Copy out again, unchanged, the line that contains "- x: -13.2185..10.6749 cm" and every line after it down to the last line of the data.
(EXERCISE DATA)
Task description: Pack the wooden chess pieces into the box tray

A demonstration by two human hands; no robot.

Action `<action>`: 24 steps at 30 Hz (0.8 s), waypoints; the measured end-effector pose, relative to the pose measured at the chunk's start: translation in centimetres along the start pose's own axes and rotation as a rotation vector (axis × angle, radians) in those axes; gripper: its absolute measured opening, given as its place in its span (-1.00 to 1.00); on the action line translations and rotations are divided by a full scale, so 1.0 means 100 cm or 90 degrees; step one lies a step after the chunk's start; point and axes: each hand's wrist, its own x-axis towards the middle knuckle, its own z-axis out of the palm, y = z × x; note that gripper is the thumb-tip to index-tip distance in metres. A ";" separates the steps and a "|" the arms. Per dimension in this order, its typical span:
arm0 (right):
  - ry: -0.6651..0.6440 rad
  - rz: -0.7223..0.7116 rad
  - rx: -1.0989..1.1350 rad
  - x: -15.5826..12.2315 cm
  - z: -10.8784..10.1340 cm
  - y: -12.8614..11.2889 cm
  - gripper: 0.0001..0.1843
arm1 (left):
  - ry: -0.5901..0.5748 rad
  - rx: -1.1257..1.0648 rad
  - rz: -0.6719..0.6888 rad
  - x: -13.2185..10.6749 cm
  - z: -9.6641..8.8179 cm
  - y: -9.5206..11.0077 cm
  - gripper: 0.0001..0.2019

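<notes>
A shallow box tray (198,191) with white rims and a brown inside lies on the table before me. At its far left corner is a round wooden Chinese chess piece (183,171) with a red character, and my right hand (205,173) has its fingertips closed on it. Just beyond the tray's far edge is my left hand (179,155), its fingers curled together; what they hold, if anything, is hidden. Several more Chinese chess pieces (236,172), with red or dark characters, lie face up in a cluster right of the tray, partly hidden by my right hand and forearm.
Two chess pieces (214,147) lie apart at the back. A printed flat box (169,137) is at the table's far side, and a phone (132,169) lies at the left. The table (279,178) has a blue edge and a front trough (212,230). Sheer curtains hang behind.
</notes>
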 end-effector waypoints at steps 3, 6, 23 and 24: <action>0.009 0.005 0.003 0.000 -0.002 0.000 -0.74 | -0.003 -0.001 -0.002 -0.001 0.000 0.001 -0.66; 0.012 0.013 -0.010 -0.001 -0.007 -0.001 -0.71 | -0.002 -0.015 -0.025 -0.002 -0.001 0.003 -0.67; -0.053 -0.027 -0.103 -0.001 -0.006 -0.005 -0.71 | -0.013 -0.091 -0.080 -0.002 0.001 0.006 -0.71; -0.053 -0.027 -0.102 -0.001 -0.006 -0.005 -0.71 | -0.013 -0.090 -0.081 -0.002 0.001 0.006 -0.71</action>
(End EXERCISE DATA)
• **OUTPUT FOR THIS TASK**:
  - x: -13.2185..10.6749 cm
  - z: -9.6641..8.8179 cm
  - y: -9.5206..11.0077 cm
  - gripper: 0.0001..0.2019

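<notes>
A shallow box tray (198,191) with white rims and a brown inside lies on the table before me. At its far left corner is a round wooden Chinese chess piece (183,171) with a red character, and my right hand (205,173) has its fingertips closed on it. Just beyond the tray's far edge is my left hand (179,155), its fingers curled together; what they hold, if anything, is hidden. Several more Chinese chess pieces (236,172), with red or dark characters, lie face up in a cluster right of the tray, partly hidden by my right hand and forearm.
Two chess pieces (214,147) lie apart at the back. A printed flat box (169,137) is at the table's far side, and a phone (132,169) lies at the left. The table (279,178) has a blue edge and a front trough (212,230). Sheer curtains hang behind.
</notes>
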 end-effector waypoints at steps 3, 6, 23 and 24: <action>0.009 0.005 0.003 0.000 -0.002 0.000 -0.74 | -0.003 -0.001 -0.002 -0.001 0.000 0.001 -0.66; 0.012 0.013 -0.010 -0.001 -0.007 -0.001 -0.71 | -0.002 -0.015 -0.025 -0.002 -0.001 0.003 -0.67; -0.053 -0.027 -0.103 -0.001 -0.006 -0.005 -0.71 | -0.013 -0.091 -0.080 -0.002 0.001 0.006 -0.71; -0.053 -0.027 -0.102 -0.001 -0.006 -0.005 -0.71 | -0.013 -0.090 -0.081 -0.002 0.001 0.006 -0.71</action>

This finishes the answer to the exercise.